Provided material Block Start
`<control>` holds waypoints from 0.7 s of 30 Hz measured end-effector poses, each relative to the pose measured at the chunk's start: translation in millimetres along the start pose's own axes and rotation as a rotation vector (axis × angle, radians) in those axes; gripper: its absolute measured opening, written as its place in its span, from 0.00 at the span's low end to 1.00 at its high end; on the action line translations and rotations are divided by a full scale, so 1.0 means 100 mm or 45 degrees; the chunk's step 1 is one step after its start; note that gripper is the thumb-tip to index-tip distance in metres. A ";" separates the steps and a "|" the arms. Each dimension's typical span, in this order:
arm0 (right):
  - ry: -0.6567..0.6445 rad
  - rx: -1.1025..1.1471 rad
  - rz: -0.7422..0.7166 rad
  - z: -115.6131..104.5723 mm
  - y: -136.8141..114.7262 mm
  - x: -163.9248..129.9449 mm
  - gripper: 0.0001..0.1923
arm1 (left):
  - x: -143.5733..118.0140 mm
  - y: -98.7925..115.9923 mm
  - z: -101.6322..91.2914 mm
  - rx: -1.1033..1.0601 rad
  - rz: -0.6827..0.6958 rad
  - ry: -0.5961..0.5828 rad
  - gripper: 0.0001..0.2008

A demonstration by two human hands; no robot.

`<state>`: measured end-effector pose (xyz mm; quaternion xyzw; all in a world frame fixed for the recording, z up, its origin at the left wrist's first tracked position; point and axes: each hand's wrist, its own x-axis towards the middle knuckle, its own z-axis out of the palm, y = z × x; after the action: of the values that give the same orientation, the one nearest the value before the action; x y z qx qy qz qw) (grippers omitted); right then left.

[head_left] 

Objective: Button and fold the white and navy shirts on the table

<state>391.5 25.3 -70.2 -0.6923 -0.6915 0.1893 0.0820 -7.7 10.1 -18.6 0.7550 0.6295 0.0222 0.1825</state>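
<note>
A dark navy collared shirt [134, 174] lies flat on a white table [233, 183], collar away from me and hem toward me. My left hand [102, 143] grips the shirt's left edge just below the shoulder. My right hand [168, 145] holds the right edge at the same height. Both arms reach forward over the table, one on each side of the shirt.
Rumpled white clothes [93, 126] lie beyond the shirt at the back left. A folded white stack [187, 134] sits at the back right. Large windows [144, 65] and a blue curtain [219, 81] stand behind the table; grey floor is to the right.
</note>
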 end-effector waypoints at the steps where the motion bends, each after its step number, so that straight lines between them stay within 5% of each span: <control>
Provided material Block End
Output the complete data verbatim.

`<control>` holds waypoints from 0.7 s of 30 Hz measured end-effector poses, each relative to the pose measured at the chunk's start: translation in millimetres along the start pose's own axes and rotation as a rotation vector (axis × angle, radians) in those axes; gripper: its absolute measured opening, written as its place in its span, from 0.00 at the span's low end to 1.00 at its high end; on the action line translations and rotations are divided by a full scale, so 1.0 means 100 mm or 45 degrees; the chunk's step 1 is one step after its start; note that gripper is the thumb-tip to index-tip distance in metres. A ";" separates the steps and a "|" the arms. Each dimension's typical span, in this order:
arm0 (right):
  - ry: -0.6567..0.6445 rad
  - rx: -1.1025..1.1471 rad
  - rz: -0.7422..0.7166 rad
  - z: -115.6131..104.5723 mm
  - y: -136.8141..114.7262 mm
  - x: -163.9248..129.9449 mm
  - gripper: 0.0001..0.1923
arm1 (left):
  - x: -143.5733..118.0140 mm
  - y: -98.7925..115.9923 mm
  - z: -101.6322..91.2914 mm
  - rx: -1.1033..1.0601 rad
  - rz: -0.6827..0.6958 rad
  - ry: -0.5961..0.5828 rad
  - gripper: 0.0001..0.2008

A demonstration by two human hands; no robot.

`<state>`: measured end-effector pose (xyz mm; quaternion xyzw; all in a world frame fixed for the recording, z up, its origin at the left wrist's first tracked position; point and axes: each hand's wrist, its own x-axis towards the middle knuckle, its own z-axis out of the palm, y = z × x; after the action: of the values that give the same orientation, the one nearest the value before the action; x y z qx qy qz qw) (grippers omitted); right then left.

[head_left] 

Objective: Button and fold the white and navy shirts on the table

<state>391.5 25.3 -70.2 -0.6923 -0.6915 0.1893 0.0820 -7.7 10.1 -18.6 0.7550 0.6295 0.0222 0.1825</state>
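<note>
A dark navy collared shirt [134, 174] lies flat on a white table [233, 183], collar away from me and hem toward me. My left hand [102, 143] grips the shirt's left edge just below the shoulder. My right hand [168, 145] holds the right edge at the same height. Both arms reach forward over the table, one on each side of the shirt.
Rumpled white clothes [93, 126] lie beyond the shirt at the back left. A folded white stack [187, 134] sits at the back right. Large windows [144, 65] and a blue curtain [219, 81] stand behind the table; grey floor is to the right.
</note>
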 end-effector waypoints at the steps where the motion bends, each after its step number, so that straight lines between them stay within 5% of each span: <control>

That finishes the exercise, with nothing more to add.